YOUR OBJECTIVE:
Only the lines below starting at the one containing "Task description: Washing" and ending at the one containing "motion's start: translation" belong in the answer, each copied exactly.

(RECORDS SHOWN begins)

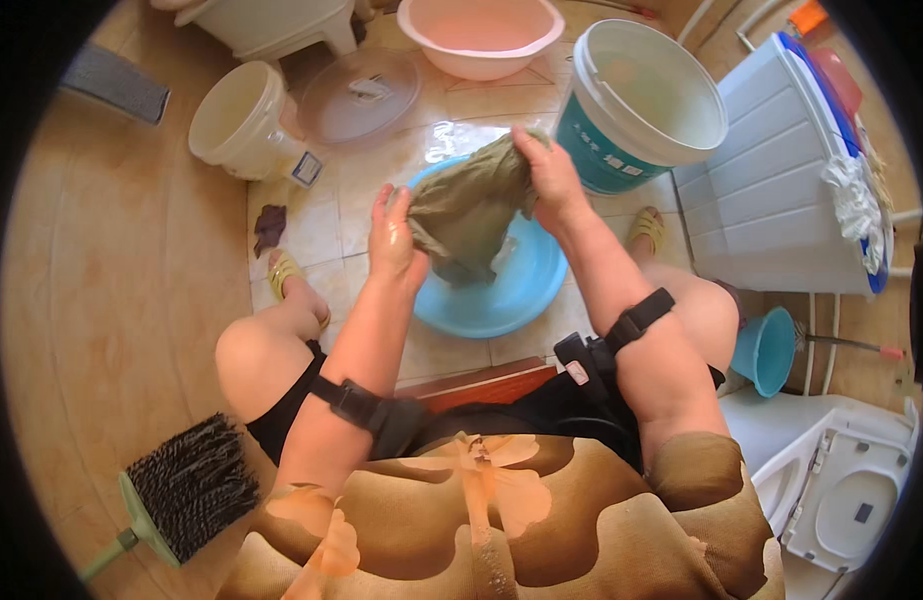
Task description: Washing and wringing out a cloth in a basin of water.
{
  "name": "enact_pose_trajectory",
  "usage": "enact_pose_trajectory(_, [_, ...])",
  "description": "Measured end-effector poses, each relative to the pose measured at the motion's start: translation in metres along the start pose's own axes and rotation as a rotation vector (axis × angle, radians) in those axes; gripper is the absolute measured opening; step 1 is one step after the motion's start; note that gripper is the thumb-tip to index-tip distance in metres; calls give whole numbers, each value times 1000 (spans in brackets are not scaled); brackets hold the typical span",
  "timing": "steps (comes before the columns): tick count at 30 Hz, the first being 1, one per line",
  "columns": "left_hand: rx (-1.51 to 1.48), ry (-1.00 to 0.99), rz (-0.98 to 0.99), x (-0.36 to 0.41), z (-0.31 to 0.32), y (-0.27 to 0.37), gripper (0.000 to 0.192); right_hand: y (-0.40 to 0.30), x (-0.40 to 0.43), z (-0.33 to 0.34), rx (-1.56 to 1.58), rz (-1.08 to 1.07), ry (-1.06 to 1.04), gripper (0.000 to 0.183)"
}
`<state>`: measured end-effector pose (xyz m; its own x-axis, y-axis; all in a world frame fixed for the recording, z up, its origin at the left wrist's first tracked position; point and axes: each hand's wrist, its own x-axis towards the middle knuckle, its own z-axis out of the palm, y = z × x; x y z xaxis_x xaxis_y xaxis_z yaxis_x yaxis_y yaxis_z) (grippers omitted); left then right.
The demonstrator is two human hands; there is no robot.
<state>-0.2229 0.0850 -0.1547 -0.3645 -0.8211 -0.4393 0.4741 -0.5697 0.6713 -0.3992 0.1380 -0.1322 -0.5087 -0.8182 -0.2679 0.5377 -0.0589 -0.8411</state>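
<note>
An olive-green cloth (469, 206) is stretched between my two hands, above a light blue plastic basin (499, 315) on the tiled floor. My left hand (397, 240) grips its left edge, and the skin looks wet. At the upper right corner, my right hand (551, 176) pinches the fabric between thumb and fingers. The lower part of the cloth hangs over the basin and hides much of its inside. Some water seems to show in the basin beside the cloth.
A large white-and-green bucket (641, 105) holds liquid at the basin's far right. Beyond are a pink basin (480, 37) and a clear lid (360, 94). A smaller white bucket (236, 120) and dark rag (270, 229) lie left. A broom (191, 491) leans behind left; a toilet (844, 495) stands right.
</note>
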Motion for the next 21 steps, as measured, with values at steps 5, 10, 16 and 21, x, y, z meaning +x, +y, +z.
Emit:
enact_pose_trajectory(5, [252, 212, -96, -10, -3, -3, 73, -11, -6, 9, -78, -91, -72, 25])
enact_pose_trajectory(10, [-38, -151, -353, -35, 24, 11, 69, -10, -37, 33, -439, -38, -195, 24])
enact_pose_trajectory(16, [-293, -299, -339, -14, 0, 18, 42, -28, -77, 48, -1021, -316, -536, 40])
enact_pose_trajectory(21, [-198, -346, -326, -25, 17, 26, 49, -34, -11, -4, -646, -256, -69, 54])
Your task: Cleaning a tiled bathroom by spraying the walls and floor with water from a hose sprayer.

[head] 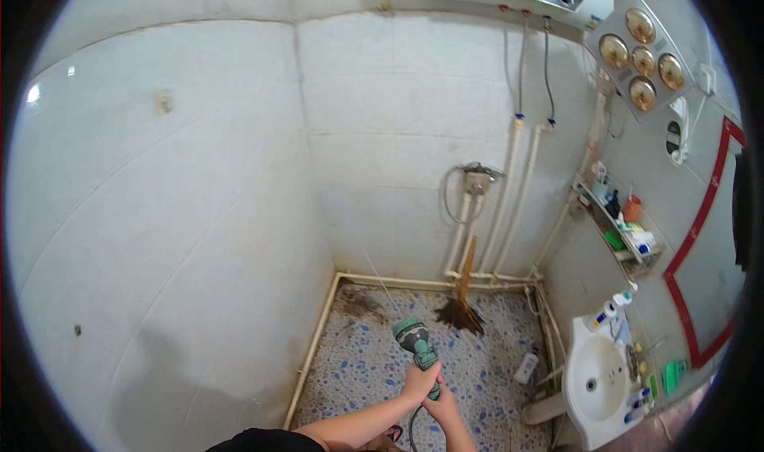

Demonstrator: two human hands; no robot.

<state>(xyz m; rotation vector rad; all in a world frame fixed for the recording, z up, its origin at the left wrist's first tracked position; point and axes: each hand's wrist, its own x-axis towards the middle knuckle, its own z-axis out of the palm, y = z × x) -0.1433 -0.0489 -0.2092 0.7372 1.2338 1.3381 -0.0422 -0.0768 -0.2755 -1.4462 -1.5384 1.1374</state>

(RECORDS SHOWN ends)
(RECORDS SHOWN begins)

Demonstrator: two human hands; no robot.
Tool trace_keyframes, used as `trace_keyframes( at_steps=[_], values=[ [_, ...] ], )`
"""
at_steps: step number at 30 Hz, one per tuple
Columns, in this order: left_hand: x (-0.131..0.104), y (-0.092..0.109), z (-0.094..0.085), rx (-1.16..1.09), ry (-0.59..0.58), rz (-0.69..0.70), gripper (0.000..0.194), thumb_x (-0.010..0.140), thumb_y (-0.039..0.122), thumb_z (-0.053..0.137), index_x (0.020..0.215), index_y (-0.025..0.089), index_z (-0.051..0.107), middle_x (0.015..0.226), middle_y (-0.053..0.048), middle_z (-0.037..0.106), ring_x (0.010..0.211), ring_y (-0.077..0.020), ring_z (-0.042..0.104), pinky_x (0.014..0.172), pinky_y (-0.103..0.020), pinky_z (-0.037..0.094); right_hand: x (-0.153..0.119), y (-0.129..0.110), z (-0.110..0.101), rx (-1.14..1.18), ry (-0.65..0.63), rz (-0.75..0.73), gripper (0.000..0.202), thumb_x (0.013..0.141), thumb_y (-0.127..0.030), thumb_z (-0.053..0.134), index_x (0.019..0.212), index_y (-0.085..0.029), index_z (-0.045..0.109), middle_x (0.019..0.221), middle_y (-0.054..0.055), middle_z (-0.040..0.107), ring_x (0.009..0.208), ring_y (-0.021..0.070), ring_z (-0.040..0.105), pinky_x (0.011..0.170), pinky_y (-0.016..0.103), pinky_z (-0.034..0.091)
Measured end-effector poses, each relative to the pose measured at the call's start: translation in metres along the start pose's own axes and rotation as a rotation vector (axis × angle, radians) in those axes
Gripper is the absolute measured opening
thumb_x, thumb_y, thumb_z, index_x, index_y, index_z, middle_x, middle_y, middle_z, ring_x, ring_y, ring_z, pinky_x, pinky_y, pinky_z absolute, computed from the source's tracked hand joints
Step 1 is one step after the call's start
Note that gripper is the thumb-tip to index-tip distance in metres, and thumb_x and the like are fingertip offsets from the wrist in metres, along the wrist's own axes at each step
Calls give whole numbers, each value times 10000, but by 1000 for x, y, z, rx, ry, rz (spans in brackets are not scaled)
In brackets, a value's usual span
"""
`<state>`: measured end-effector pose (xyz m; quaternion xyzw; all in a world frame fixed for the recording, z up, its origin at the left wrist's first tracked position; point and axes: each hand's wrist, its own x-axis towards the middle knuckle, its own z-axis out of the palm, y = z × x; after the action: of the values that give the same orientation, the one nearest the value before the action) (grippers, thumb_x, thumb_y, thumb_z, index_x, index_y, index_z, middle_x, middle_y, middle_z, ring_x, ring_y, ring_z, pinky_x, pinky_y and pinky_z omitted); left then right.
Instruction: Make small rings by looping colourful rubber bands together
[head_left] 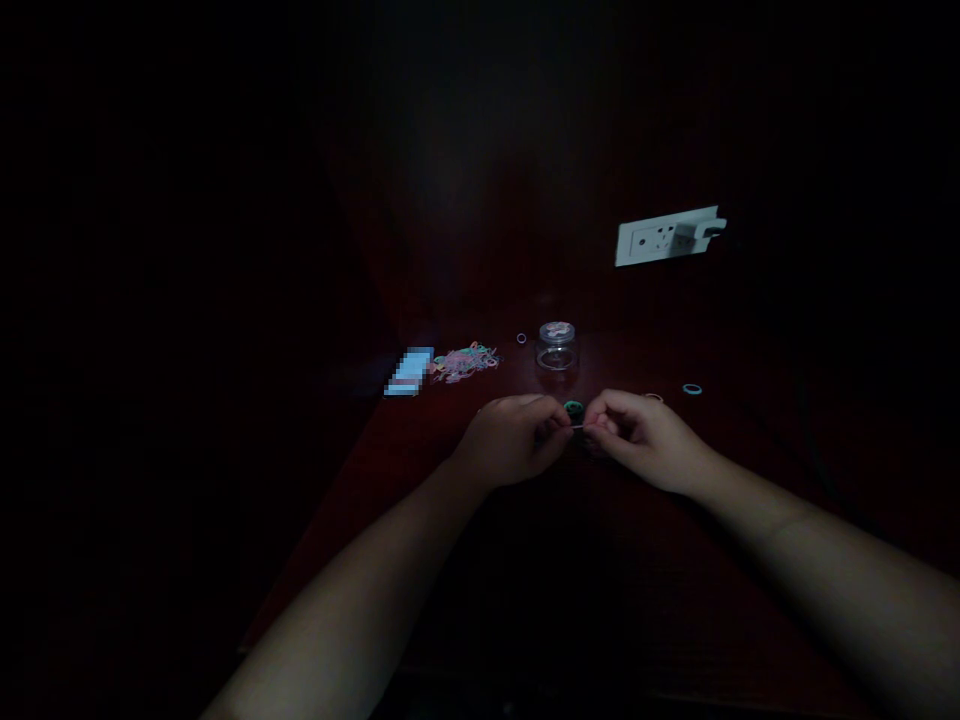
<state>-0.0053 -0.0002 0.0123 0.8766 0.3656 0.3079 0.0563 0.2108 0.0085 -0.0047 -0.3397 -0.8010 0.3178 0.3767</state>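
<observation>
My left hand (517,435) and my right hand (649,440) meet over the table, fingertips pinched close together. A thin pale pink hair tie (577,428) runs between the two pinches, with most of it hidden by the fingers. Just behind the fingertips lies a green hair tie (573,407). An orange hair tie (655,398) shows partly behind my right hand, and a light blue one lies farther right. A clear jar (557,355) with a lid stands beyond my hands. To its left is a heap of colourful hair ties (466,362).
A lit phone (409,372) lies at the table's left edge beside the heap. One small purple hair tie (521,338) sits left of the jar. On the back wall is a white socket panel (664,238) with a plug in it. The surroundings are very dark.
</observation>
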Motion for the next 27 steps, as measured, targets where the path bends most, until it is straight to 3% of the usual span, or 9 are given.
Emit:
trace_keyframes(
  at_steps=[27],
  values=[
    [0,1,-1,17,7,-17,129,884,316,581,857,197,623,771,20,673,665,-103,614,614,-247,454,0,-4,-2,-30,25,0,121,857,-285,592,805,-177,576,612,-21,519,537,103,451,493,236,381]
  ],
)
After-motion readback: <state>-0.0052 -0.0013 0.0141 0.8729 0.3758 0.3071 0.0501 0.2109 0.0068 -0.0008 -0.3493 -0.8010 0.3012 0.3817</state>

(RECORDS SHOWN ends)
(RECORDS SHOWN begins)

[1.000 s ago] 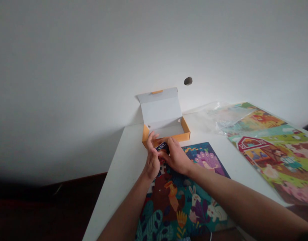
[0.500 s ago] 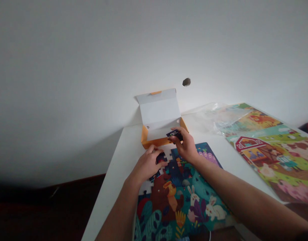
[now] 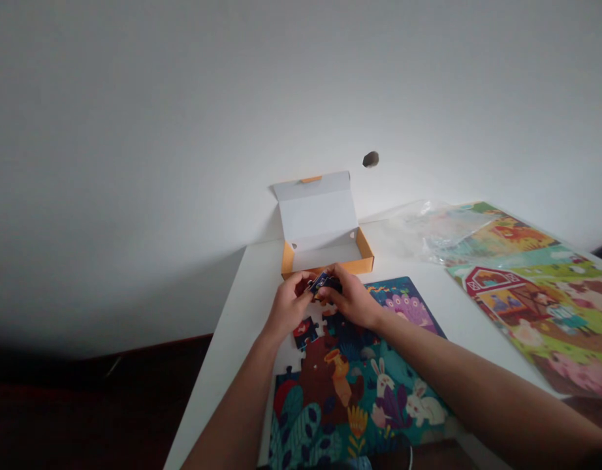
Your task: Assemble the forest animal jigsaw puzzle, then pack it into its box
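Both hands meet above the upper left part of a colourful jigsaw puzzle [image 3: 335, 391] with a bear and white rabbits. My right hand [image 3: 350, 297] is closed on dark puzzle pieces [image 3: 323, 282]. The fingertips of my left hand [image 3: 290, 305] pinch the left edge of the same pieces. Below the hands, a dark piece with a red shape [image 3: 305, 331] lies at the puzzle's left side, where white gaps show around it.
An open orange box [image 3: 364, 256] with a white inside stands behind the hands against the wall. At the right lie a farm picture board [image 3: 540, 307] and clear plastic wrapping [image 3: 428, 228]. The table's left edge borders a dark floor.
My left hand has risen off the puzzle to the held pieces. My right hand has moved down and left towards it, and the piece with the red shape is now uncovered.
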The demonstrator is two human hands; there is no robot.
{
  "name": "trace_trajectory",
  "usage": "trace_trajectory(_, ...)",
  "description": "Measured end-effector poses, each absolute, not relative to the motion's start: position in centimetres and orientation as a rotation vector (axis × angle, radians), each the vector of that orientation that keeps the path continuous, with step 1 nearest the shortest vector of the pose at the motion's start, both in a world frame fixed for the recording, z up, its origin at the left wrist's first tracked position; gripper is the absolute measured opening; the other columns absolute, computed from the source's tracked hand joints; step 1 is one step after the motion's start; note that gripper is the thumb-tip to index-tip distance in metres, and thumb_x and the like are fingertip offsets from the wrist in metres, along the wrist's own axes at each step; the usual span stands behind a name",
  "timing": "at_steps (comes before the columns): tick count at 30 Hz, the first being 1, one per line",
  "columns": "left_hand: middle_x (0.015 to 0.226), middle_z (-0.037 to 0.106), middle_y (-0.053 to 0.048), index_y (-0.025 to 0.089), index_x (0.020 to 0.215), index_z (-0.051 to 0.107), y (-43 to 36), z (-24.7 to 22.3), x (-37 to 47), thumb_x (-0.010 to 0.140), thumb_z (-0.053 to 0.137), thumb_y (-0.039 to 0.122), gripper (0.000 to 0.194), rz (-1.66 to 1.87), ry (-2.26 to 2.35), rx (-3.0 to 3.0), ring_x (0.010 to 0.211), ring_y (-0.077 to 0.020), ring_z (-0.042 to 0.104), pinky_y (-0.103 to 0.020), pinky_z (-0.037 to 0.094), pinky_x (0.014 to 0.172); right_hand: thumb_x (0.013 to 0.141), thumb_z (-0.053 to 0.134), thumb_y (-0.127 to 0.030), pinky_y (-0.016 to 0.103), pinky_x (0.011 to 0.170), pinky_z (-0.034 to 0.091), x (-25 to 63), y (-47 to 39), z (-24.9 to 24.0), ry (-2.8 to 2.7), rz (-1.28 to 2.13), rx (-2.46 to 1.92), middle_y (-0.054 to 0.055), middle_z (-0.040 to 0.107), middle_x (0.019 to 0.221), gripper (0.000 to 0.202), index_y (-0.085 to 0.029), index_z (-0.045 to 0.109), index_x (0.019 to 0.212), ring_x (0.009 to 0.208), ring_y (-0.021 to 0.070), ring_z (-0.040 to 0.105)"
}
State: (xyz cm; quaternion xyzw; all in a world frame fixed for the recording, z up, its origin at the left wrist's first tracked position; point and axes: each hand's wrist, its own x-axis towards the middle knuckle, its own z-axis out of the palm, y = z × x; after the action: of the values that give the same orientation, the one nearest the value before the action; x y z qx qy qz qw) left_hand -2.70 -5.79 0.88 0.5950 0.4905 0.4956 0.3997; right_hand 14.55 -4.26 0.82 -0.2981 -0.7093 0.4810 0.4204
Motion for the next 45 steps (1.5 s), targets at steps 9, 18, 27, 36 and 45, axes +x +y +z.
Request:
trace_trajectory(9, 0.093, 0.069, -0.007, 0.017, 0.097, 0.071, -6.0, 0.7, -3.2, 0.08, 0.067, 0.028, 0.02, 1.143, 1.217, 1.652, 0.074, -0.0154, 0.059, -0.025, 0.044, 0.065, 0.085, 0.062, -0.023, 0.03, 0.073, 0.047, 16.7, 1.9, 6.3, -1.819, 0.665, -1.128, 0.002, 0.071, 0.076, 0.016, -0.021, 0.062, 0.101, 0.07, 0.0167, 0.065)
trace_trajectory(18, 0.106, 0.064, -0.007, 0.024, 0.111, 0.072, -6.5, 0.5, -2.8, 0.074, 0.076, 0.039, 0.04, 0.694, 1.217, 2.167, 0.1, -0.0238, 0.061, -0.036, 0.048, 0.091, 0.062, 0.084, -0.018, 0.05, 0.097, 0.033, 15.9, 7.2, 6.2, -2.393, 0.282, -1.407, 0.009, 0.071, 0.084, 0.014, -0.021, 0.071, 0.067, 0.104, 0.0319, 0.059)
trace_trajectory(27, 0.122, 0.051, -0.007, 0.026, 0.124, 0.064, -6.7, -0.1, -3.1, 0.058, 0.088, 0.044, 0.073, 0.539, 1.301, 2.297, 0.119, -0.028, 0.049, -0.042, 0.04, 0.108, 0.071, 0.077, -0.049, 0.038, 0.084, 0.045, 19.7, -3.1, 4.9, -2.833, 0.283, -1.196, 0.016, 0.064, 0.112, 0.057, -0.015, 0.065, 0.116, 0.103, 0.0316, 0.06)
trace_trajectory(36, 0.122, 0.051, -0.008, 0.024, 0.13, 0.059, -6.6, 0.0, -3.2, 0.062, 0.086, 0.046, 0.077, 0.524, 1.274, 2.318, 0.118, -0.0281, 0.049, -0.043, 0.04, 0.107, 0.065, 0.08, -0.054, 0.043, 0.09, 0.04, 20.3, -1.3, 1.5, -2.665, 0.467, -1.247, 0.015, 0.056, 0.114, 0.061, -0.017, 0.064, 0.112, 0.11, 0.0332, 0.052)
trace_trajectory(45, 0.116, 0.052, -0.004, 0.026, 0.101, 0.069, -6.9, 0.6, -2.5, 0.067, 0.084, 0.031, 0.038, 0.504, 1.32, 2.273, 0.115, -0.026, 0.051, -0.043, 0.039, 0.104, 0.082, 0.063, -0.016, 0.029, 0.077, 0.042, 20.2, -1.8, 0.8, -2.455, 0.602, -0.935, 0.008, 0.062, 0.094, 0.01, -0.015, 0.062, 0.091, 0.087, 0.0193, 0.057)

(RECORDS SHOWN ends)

SOLUTION TO THIS PROBLEM:
Task description: Washing and wringing out a cloth in a basin of water.
{
  "name": "enact_pose_trajectory",
  "usage": "enact_pose_trajectory(_, [_, ...])",
  "description": "Measured end-effector poses, each relative to the pose measured at the motion's start: translation in metres along the start pose's own axes and rotation as a rotation vector (axis × angle, radians) in those axes; gripper is the absolute measured opening; step 1 is one step after the motion's start; note that gripper is the thumb-tip to index-tip distance in metres; calls give whole numbers, each value times 1000 (spans in brackets are not scaled); brackets hold the typical span",

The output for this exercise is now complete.